A partir de 2010, a coreana Samsung começou a tomar de assalto o mercado de smartphones com uma fórmula mágica: vender aparelhos em diversas faixas de preços, dos mais baratos aos top de linha. À frente da Apple, o seu cofundador Steve Jobs optou por não seguir essa tendência e manteve seu portfólio enxuto. A decisão é exemplo clássico da postura de Jobs, morto em 2011. “Os consumidores não sabem o que querem”, gostava de dizer ele, que sempre se negou a replicar a concorrência. Mas alguns dogmas sagrados da era Jobs estão sendo colocados à prova por Tim Cook, que o sucedeu no comando da Apple, após sua morte.

Até agora, está dando certo. Uma prova disso é o lucro recorde de US$ 18 bilhões em seu quarto trimestre fiscal, divulgado na terça-feira 27. É o maior da história do capitalismo, superando os US$ 15,9 bilhões da petroleira Exxonmobil, obtidos no segundo trimestre de 2011. O desempenho foi anabolizado pelas vendas de iPhones 6, que colocaram a Apple na era dos smartphones de telas gigantes (acima de cinco polegadas), popularizados pelas fabricantes asiáticas e europeias. No período, foram vendidos 74,5 milhões de iPhones, a maior parte deles de smartphones grandalhões que Cook colocou no mercado.

“Hoje a Apple é uma empresa diferente da que era liderada por Jobs”, afirma Charles King, analista da consultoria americana Pund IT. Os investidores reagiram com euforia ao resultado da Apple. O valor de mercado da empresa chegou a se aproximar de seu recorde de US$ 700 bilhões. Mas Wall Street festeja com uma mão e cobra com a outra. Os analistas querem agora saber como a Apple vai superar a si própria e ficaram preocupados com a dependência do iPhone. Os celulares inteligentes foram responsáveis por 69% do faturamento de US$ 74 bilhões do quarto trimestre.

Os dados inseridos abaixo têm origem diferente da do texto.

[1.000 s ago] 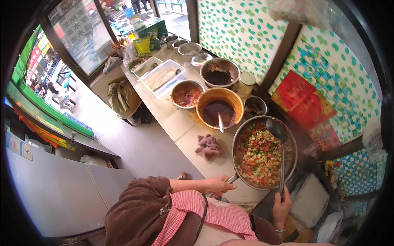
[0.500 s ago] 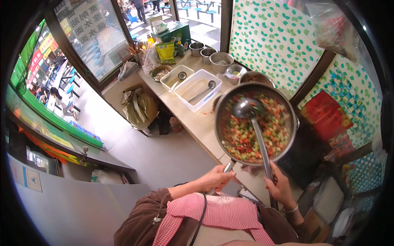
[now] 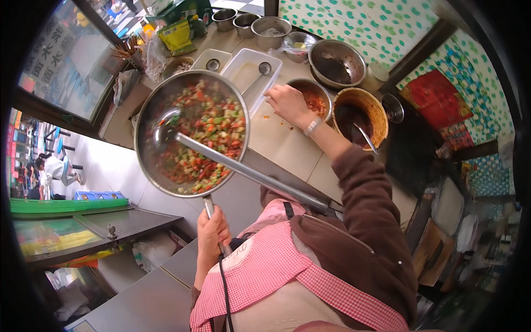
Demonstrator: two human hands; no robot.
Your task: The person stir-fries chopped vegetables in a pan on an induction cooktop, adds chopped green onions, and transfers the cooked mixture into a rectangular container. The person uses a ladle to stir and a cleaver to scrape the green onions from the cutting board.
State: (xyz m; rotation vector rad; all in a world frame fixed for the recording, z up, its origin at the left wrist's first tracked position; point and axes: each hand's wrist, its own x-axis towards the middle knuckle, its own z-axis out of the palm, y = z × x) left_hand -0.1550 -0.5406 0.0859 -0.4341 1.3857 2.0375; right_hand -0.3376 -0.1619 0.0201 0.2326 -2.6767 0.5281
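Observation:
My left hand (image 3: 213, 229) is closed round the handle of a steel frying pan (image 3: 247, 133), raised at the counter's near side. Diced green, pale and red vegetables (image 3: 215, 127) fill much of the pan. A large metal ladle (image 3: 238, 165) rests its bowl among them; its long handle crosses the rim toward my body, with no hand on it. Over the counter, my right hand (image 3: 290, 105) has bent fingers at the rim of a white plastic container (image 3: 243, 61), where a second ladle lies. Whether they grip that rim cannot be seen. Beside my wrist sits a metal bowl (image 3: 318, 99) of red chopped food.
Right of my forearm stands a brown-stained tub (image 3: 376, 110) with a utensil inside. Behind it are a wide metal bowl (image 3: 337, 61) and several smaller metal pots. A yellow packet (image 3: 177, 37) and chopsticks (image 3: 128, 48) are at the far left. A black surface (image 3: 412, 152) lies right.
The pan has moved left, off the counter's right part, held by my left hand. My right hand has let go of the ladle and reached forward to the white container.

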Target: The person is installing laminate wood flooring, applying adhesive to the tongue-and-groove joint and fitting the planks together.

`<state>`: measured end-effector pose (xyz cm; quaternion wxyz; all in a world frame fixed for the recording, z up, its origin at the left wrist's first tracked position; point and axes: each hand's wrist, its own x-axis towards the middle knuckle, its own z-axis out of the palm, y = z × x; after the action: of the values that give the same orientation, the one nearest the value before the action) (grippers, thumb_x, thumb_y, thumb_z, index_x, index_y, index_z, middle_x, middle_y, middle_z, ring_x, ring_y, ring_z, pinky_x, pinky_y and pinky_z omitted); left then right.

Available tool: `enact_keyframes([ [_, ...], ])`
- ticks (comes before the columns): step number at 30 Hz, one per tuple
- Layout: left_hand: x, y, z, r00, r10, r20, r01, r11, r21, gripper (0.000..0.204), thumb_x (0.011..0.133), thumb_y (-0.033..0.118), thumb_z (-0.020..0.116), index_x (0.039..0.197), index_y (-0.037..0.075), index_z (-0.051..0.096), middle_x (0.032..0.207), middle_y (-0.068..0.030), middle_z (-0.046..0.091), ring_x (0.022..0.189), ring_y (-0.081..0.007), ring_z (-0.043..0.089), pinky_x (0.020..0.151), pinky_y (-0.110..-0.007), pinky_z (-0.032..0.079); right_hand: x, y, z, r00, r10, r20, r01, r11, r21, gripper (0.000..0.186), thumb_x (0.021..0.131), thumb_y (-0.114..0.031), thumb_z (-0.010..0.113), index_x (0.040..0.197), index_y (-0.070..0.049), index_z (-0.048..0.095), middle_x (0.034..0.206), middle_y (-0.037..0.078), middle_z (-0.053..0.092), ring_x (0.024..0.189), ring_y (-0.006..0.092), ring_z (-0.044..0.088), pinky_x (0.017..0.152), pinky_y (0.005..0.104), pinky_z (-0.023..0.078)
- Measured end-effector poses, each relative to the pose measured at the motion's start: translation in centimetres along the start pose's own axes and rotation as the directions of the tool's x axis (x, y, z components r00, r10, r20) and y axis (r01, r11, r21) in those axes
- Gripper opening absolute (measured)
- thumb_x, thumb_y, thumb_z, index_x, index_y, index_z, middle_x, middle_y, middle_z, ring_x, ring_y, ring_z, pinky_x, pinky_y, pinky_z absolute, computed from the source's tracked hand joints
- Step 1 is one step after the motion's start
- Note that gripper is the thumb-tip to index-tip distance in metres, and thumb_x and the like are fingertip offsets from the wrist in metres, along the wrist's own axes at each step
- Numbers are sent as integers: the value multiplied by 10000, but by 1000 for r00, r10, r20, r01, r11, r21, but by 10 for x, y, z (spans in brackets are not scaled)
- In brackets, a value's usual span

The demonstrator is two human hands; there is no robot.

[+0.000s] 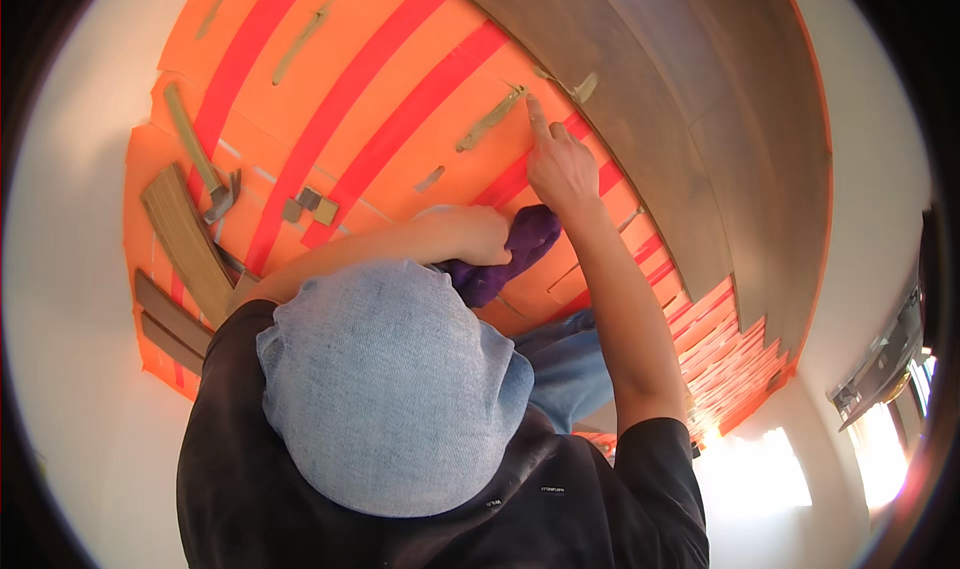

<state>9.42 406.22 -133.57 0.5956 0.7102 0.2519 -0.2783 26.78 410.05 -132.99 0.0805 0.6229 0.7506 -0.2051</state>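
Note:
My right hand (560,169) has its index finger stretched out to the orange underlay (420,149), beside a tan smear (488,121) near the edge of the laid brown planks (700,199); its other fingers are curled and empty. Lower and further left, my left hand (478,237) is closed on a bunched purple cloth (530,237). A rounded light-blue denim shape (385,389), apparently my bent knee, fills the lower middle and hides part of the floor.
Left on the red-striped underlay lie a hammer (183,134), small square blocks (312,205), a light wood board (180,229) and darker strips (165,319). A white wall (70,249) curves along the left. Bright openings and a dark object (880,349) are at the right.

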Motion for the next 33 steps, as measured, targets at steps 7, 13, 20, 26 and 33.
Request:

“Depender muito de um produto não é interessante para nenhuma empresa”, afirma Roger Kay, fundador da consultoria Endpoint Technologies Associates. Nesse caso, parece não restar alternativa a Cook a não ser imitar Jobs e tirar da cartola um novo produto de sucesso, que seja a próxima grande sacada da Apple – e uma fonte crescente de receita. Há algumas apostas a caminho. O relógio inteligente Apple Watch chega ao mercado em abril. O meio de pagamento Apple Pay, que transforma o celular em um cartão de crédito, começa a ganhar seu momento. Se derem certo, Cook pode impor seu estilo sem a pressão de acionistas e investidores.